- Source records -
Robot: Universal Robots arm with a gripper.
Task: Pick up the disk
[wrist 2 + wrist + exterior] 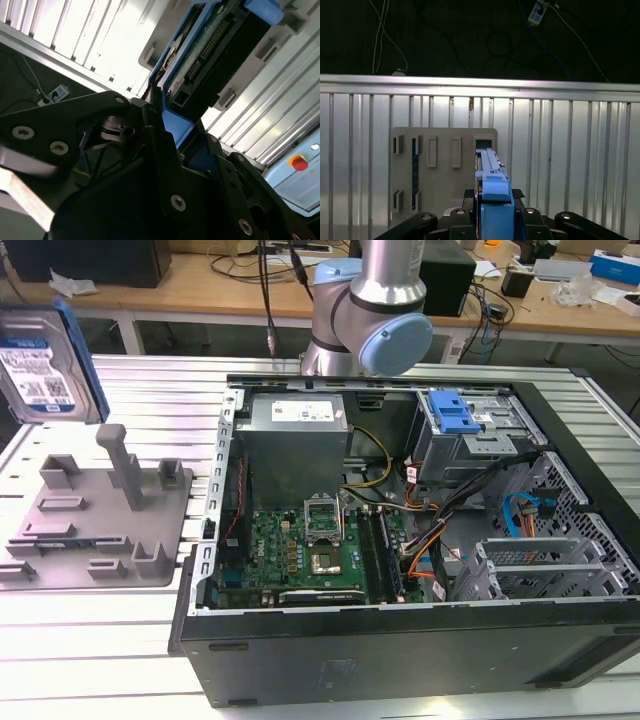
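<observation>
Item: disk (42, 365), flat silver metal drive with white-and-blue label and blue side rails; location: aloft at the exterior view's far left, label face toward the camera, well clear of the grey fixture (95, 515) lying on the ribbed aluminium desk (130, 635) below it. Holder: hand (492, 212), clenched on the disk; in the first wrist view the drive stands edge-on between the dark fingers (465, 217), its blue rail (495, 200) uppermost, with the fixture (442, 165) seen flat beyond it. In the second wrist view the disk (210, 50) runs away from the jaws, connector end and circuit board exposed, the rail (175, 125) pinched at the near end. Status, as judged: lifted, pick-up effectively done. Handling, as judged: rigid, dense for its size, smooth metal faces likely slippery; plastic rails give better purchase and are the sensible hold, across the narrow sides; exposed board and connector pins best left untouched; a drop or knock could damage it. Adjacent: open computer case (400, 570) on the desk at the exterior view's right, motherboard (300, 550) and grey power supply (295, 445) inside, arm (365, 310) behind it
</observation>
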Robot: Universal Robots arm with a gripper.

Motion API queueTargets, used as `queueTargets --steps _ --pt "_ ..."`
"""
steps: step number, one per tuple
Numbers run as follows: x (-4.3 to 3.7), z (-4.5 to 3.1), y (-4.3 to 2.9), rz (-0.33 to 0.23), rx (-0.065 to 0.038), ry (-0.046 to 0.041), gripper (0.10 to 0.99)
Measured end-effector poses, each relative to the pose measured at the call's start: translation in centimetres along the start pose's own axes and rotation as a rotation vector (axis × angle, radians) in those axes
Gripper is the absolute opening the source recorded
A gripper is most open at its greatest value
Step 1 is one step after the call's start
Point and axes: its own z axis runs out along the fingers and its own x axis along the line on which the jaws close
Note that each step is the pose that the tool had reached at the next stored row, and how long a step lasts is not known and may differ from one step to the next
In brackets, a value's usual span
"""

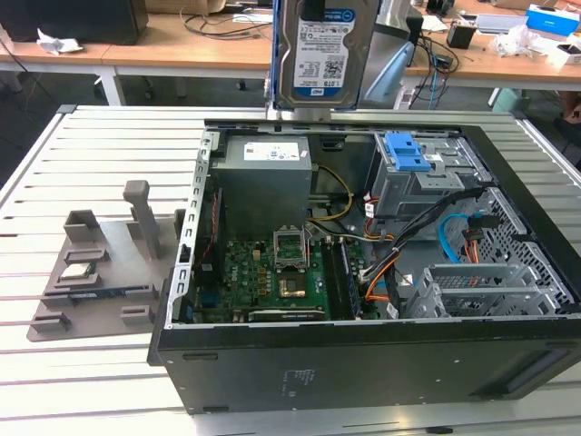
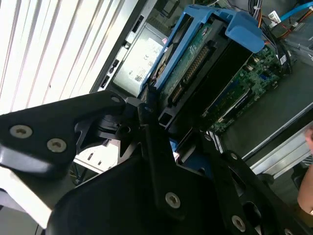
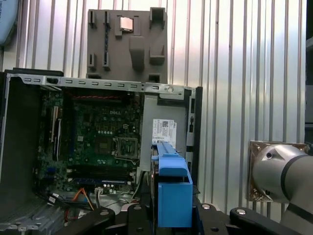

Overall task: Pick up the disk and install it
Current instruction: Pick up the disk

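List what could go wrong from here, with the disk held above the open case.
1. The gripper holds the disk upright, well above the open case. A slip would likely drop it onto the motherboard.
2. Loose orange and blue cables lie beside the drive cage. The disk's blue bracket might snag or pinch them on the way in.
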Motion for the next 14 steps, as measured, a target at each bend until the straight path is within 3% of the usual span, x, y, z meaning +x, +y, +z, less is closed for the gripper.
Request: queueTargets --steps 3,8,14 --pt "0.03 -0.04 -0.69 0.000 0.000 0.0000 0.369" --pt "0.20 -0.04 -0.72 0.000 0.000 -0.0001 0.369" --pt "2.42 -0.12 -0.60 0.000 0.000 0.0000 0.369"
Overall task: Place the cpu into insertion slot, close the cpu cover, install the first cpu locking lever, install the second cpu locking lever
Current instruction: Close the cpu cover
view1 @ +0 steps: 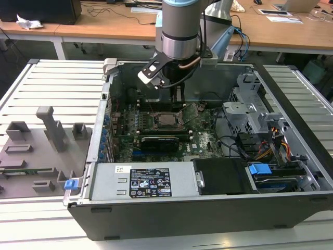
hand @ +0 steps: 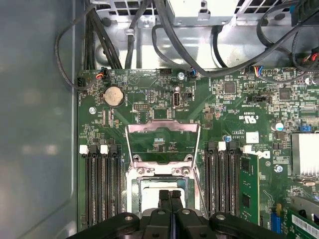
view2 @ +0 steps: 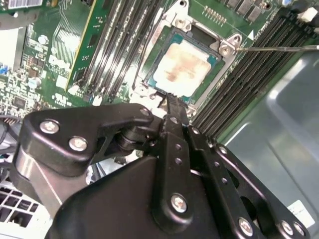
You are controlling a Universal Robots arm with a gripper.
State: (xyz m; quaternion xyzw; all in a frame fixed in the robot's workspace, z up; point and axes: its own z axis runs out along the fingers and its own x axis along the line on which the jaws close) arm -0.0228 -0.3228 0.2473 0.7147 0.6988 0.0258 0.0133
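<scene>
While the cpu [view2: 182, 67] sits in the slot [view2: 202, 34] with the cover [hand: 162, 127] open, the tool [hand: 170, 196] hovers above it, fingers closed and empty.

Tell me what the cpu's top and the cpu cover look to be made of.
The cpu top looks like matte pale metal: a dull silvery sheen with tan smudges. Its rim looks like green board laminate. The cpu cover looks like thin sheet metal, probably plated steel: its bent edges glint.
</scene>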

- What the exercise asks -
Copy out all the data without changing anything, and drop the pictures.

- Output -
Robot: Universal Robots arm with a gripper.
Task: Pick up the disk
[wrist 2 + wrist + exterior] 
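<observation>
Item: disk (42, 365), flat silver metal drive with white-and-blue label and blue side rails; location: aloft at the exterior view's far left, label face toward the camera, well clear of the grey fixture (95, 515) lying on the ribbed aluminium desk (130, 635) below it. Holder: hand (492, 212), clenched on the disk; in the first wrist view the drive stands edge-on between the dark fingers (465, 217), its blue rail (495, 200) uppermost, with the fixture (442, 165) seen flat beyond it. In the second wrist view the disk (210, 50) runs away from the jaws, connector end and circuit board exposed, the rail (175, 125) pinched at the near end. Status, as judged: lifted, pick-up effectively done. Handling, as judged: rigid, dense for its size, smooth metal faces likely slippery; plastic rails give better purchase and are the sensible hold, across the narrow sides; exposed board and connector pins best left untouched; a drop or knock could damage it. Adjacent: open computer case (400, 570) on the desk at the exterior view's right, motherboard (300, 550) and grey power supply (295, 445) inside, arm (365, 310) behind it
</observation>
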Robot: Universal Robots arm with a gripper.

Motion API queueTargets, used as `queueTargets --steps _ --pt "_ ..."`
"""
steps: step number, one per tuple
Numbers run as follows: x (-4.3 to 3.7), z (-4.5 to 3.1), y (-4.3 to 2.9), rz (-0.33 to 0.23), rx (-0.065 to 0.038), ry (-0.046 to 0.041), gripper (0.10 to 0.99)
Measured end-effector poses, each relative to the pose measured at the call's start: translation in centimetres along the start pose's own axes and rotation as a rotation vector (axis × angle, radians) in those axes
Gripper is the absolute opening the source recorded
A gripper is most open at its greatest value
Step 1 is one step after the call's start
Point and axes: its own z axis runs out along the fingers and its own x axis along the line on which the jaws close
Note that each step is the pose that the tool had reached at the next stored row, and how long a step lasts is not known and may differ from one step to the next
In brackets, a value's usual span
"""


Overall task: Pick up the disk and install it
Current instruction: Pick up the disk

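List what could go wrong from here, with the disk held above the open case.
1. The gripper holds the disk upright, well above the open case. A slip would likely drop it onto the motherboard.
2. Loose orange and blue cables lie beside the drive cage. The disk's blue bracket might snag or pinch them on the way in.
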Motion for the next 14 steps, as measured, a target at each bend until the straight path is within 3% of the usual span, x, y, z meaning +x, +y, +z, less is closed for the gripper.
Request: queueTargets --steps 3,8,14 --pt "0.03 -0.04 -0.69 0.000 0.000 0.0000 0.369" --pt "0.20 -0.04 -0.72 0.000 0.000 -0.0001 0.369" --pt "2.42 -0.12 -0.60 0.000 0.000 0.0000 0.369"
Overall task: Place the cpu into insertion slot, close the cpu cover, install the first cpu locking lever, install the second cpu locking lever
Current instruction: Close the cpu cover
view1 @ +0 steps: 
hand @ +0 steps: 
view2 @ +0 steps: 
You are controlling a Universal Robots arm with a gripper.
State: (xyz m; quaternion xyzw; all in a frame fixed in the robot's workspace, z up; point and axes: its own z axis runs out along the fingers and its own x axis along the line on which the jaws close) arm -0.0228 -0.3228 0.2473 0.7147 0.6988 0.0258 0.0133
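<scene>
While the cpu [view2: 182, 67] sits in the slot [view2: 202, 34] with the cover [hand: 162, 127] open, the tool [hand: 170, 196] hovers above it, fingers closed and empty.

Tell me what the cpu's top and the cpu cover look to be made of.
The cpu top looks like matte pale metal: a dull silvery sheen with tan smudges. Its rim looks like green board laminate. The cpu cover looks like thin sheet metal, probably plated steel: its bent edges glint.
</scene>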

Output for the exercise is now complete.